Weight, Worth, and Self-Image: A Photographer’s Confession

 

I didn't expect to have a profound conversation about body image with my nine-year-old. It started casually enough; he mentioned he'd weighed himself and noticed he'd gained a couple of pounds. When he shared this with classmates, some responded with words like "fat," which surprised me. Mostly because, objectively, he's not. Yet even at that age, kids have already internalized certain ideas about weight.

As he spoke, a memory resurfaced suddenly, sharp and clear, even after decades. Fifth grade. The Presidential Fitness Test. We'd run the mile, struggled through sit-ups, cursed quietly at the sit-and-reach, and then, unexpectedly, lined up to step onto a scale in the middle of the gym floor, numbers loudly announced for all to hear.

"Ninety-three pounds," the teacher called out casually, indifferent to my vulnerability.

The room shifted. Whispers started. Not necessarily malicious, but cutting all the same. "Whoa, that's the heaviest girl so far!" "I didn't think you'd weigh that much!" My personal favorite: "You should sit on the teeter-totter so we can fly up in the air." One girl tried to soften it: "You're not fat, you're buff." I clung to that comment, wanting to believe she was right.

After that day, I always knew the number on the scale. It was imprinted in my mind, shaping how I felt about myself and how much value I placed on my own existence. It became a gauge of worth, one that never favored me. Oh how I wish I could go back to the girl I was before that day, just for a little while!


When I finished telling my son a simplified version of this story, his jaw literally dropped. He was horrified. "I can't believe the teacher did that in front of everyone! It should've been in a separate room," he said. That simple statement hit me. I had never questioned why the teacher handled it that way. It was just how things happened. Instead, I'd always questioned myself: Why am I this way? Why did I do something wrong?

His reaction highlighted something essential. Kids haven't changed much. They can still be unintentionally or intentionally cruel. But the adults around them have the power to handle situations with more care. Treating children with empathy and discretion doesn't make them "too soft." It gives them room to build confidence and self-worth.

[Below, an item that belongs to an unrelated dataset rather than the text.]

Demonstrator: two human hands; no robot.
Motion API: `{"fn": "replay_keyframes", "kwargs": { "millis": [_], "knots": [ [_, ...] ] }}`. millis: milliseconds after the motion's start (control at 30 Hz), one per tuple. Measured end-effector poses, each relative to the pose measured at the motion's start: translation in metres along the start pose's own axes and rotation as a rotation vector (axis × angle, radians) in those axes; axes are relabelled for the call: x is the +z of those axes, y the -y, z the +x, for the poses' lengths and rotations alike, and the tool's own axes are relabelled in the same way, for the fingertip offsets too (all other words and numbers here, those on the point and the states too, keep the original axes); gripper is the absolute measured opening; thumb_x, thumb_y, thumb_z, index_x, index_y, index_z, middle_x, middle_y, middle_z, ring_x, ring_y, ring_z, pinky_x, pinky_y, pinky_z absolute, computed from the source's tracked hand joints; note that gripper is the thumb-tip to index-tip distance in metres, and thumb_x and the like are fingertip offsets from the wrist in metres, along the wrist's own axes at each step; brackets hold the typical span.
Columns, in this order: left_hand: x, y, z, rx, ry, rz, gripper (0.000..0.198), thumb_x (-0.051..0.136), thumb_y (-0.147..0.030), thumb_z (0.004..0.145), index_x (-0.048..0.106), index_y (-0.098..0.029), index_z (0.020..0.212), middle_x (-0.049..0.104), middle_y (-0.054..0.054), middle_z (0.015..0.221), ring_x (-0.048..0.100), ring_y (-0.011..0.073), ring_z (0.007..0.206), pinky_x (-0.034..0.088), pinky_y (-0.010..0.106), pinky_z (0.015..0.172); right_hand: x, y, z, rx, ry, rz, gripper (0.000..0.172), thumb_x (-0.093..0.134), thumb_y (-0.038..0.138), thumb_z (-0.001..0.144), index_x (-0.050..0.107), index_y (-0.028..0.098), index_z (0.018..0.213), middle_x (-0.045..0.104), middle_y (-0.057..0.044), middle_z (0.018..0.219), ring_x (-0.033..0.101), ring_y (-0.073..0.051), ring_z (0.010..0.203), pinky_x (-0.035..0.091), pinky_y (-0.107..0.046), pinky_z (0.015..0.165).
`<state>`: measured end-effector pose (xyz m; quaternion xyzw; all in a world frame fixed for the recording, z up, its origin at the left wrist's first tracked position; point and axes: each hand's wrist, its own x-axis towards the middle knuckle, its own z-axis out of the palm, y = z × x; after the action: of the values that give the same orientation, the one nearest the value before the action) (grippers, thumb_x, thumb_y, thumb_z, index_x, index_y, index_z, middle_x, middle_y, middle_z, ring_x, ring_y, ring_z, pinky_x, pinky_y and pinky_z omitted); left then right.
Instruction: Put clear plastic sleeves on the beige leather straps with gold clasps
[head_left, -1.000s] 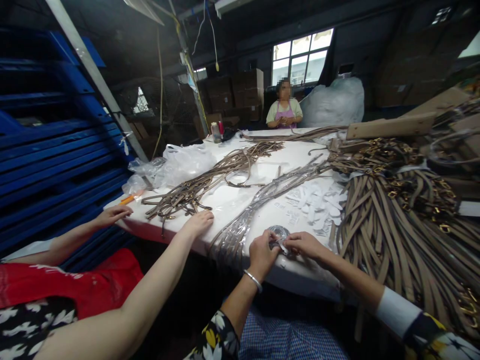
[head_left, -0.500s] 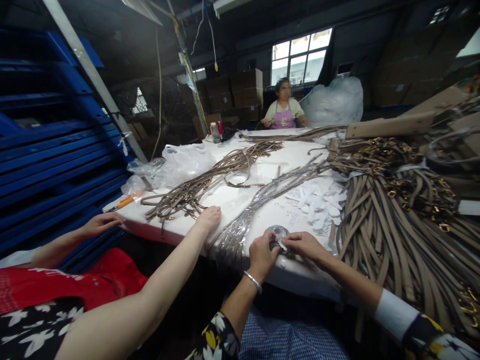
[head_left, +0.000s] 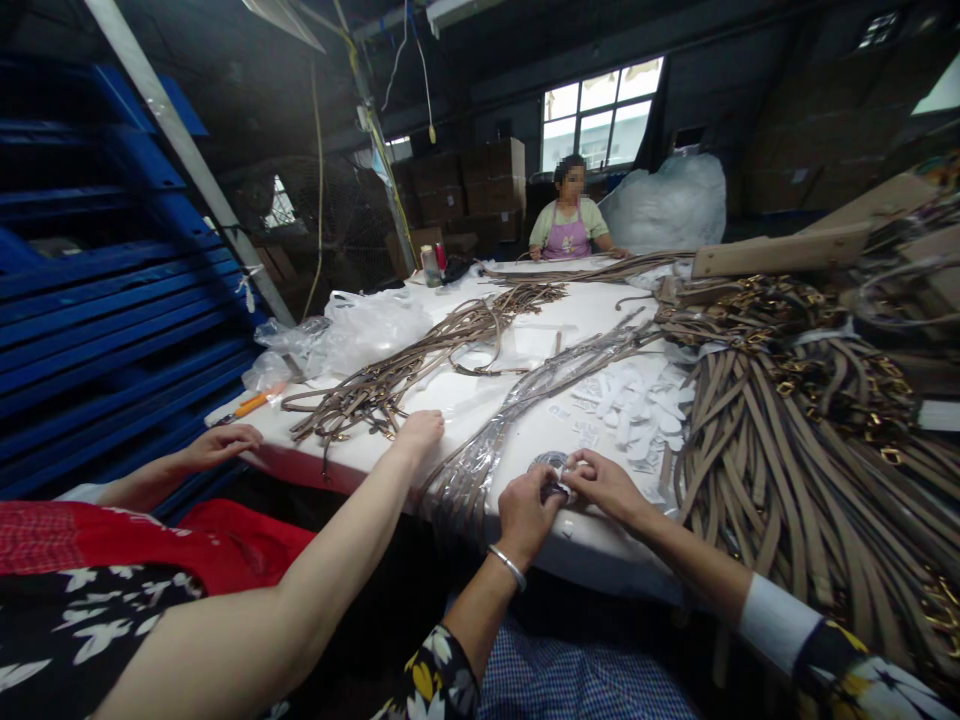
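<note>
At the near edge of the table, my left hand [head_left: 529, 512], with a silver bangle on the wrist, is closed on a small dark coil [head_left: 549, 460] that looks like a rolled strap in shiny clear plastic. My right hand [head_left: 606, 486] meets it from the right, thumb and fingers pinched together against the coil. Whatever small piece lies between those fingertips is too small to make out. Just beyond my hands lies a pile of white paper tags [head_left: 637, 405]. Left of them, straps in clear plastic [head_left: 480, 460] hang over the table edge.
Brown straps with gold buckles [head_left: 757, 450] are heaped on the right. More loose straps [head_left: 420, 370] and plastic bags [head_left: 375, 325] lie left on the white table [head_left: 360, 465]. A co-worker's arm [head_left: 337, 540] reaches in beside me; another person [head_left: 568, 225] sits at the far end.
My right hand has shifted slightly up and left, closer over the coil. The neighbouring co-worker's left hand moved slightly right. The person across lowered a hand to the table.
</note>
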<state>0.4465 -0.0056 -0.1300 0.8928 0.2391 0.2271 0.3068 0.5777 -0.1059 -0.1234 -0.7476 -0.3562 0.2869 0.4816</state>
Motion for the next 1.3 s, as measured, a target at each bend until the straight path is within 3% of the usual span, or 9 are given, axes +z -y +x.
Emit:
{"fn": "replay_keyframes", "kwargs": {
  "millis": [167,333,467,533,700,833,933,1133,1300],
  "knots": [
    [0.003,0.001,-0.002,0.012,-0.007,0.019,0.017,0.069,-0.025,0.077,0.063,-0.027,0.093,0.071,-0.003,0.089,0.064,0.0190,0.089,0.045,0.026,0.077,-0.011,0.009,0.005,-0.079,0.026,-0.147,0.020,0.059,0.034,0.076,0.059,0.022,0.092,0.067,0.003,0.058,0.062,-0.016,0.053,0.045,-0.025,0.054],
    [0.005,0.003,-0.002,0.018,-0.009,0.027,0.017,0.068,-0.021,0.077,0.062,-0.027,0.092,0.070,-0.002,0.091,0.064,0.0196,0.090,0.044,0.027,0.076,-0.029,0.025,0.024,-0.188,0.089,-0.339,0.019,0.063,0.030,0.075,0.072,0.023,0.090,0.074,-0.003,0.086,0.066,-0.019,0.071,0.045,-0.028,0.071],
    [0.006,0.003,-0.002,0.021,-0.015,0.032,0.018,0.066,-0.019,0.077,0.062,-0.026,0.093,0.070,-0.001,0.091,0.064,0.0197,0.090,0.044,0.027,0.076,-0.034,0.031,0.039,-0.220,0.268,-0.445,0.009,0.071,0.029,0.068,0.076,0.023,0.074,0.074,0.000,0.071,0.065,-0.020,0.069,0.043,-0.026,0.066],
    [0.006,0.004,-0.002,0.029,-0.018,0.033,0.019,0.065,-0.019,0.077,0.062,-0.026,0.095,0.070,-0.001,0.091,0.064,0.0199,0.090,0.044,0.027,0.077,-0.033,0.031,0.041,-0.223,0.293,-0.493,0.006,0.071,0.026,0.068,0.075,0.023,0.070,0.072,0.000,0.065,0.063,-0.019,0.065,0.041,-0.025,0.063],
    [0.007,0.006,-0.001,0.058,-0.015,0.026,0.018,0.066,-0.020,0.077,0.063,-0.027,0.093,0.070,0.000,0.089,0.063,0.0200,0.088,0.045,0.027,0.076,-0.020,0.029,0.039,-0.230,0.157,-0.573,0.010,0.059,0.019,0.076,0.068,0.020,0.073,0.069,-0.004,0.074,0.059,-0.019,0.071,0.037,-0.026,0.064],
    [0.006,0.008,-0.001,0.105,0.003,0.008,0.012,0.061,-0.016,0.079,0.065,-0.025,0.086,0.070,0.001,0.086,0.063,0.0199,0.091,0.044,0.028,0.082,-0.009,0.028,0.039,-0.233,0.061,-0.559,0.016,0.049,0.022,0.083,0.063,0.019,0.078,0.066,-0.005,0.078,0.057,-0.019,0.074,0.038,-0.027,0.067],
    [0.002,0.008,-0.003,0.126,0.008,-0.018,0.014,0.058,-0.016,0.081,0.064,-0.024,0.091,0.070,0.002,0.091,0.063,0.0191,0.092,0.044,0.026,0.083,-0.008,0.027,0.039,-0.253,0.029,-0.525,0.015,0.047,0.025,0.084,0.060,0.019,0.078,0.064,-0.004,0.077,0.057,-0.019,0.073,0.039,-0.028,0.069],
    [-0.001,0.004,-0.003,0.050,-0.045,-0.046,0.025,0.041,-0.032,0.096,0.062,-0.023,0.108,0.073,0.000,0.086,0.068,0.0161,0.081,0.047,0.023,0.071,-0.010,0.029,0.030,-0.307,-0.001,-0.431,0.013,0.047,0.028,0.084,0.056,0.021,0.078,0.061,0.001,0.070,0.056,-0.017,0.067,0.039,-0.028,0.065],
    [0.009,-0.002,0.003,0.028,-0.068,0.011,0.027,0.045,-0.033,0.095,0.071,-0.025,0.098,0.074,0.003,0.091,0.067,0.0184,0.082,0.048,0.026,0.073,-0.004,0.037,0.021,-0.348,-0.086,-0.333,0.013,0.047,0.028,0.084,0.055,0.021,0.077,0.061,0.001,0.070,0.057,-0.017,0.067,0.041,-0.028,0.066]
  ]
}}
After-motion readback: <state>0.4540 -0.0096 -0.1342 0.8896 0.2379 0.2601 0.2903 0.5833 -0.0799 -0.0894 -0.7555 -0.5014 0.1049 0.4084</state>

Strangely enough, the very next day after this conversation, I saw news that President Trump had signed an executive order to reinstate the old Presidential Fitness Test, which was replaced by the Youth Fitness Test in 2012. The newer version focused on setting healthy goals, maintaining privacy, and personal growth instead of public comparison and competition. That approach would have helped me more than anything. My own kids genuinely enjoy gym class now, and I can’t help but wonder if that’s partly because they’re encouraged, not embarrassed, about their physical abilities. So while I don’t think bringing back the Presidential Fitness Test is necessarily a bad thing—fitness matters—I do hope that if it returns, it includes some thoughtful updates.

Reflecting later, I realized how deeply childhood experiences shape our self-perception. One careless comment or insensitive action can ripple through our lives, affecting how we see ourselves and how we allow others to see us. I encounter this regularly in my photography work; clients often notice flaws first, overlooking their genuine beauty because they can’t move past minor imperfections. I recognize this struggle because it’s mine too… one I’ve carried since fifth grade.

Through photography, I’ve learned there’s value in capturing reality because it lets us confront and accept our true selves. When clients finally recognize their beauty in a photograph, the relief and quiet joy remind me the stories we tell ourselves aren’t fixed. We can choose a kinder narrative the moment we truly see ourselves, and maybe begin to rewrite those old stories.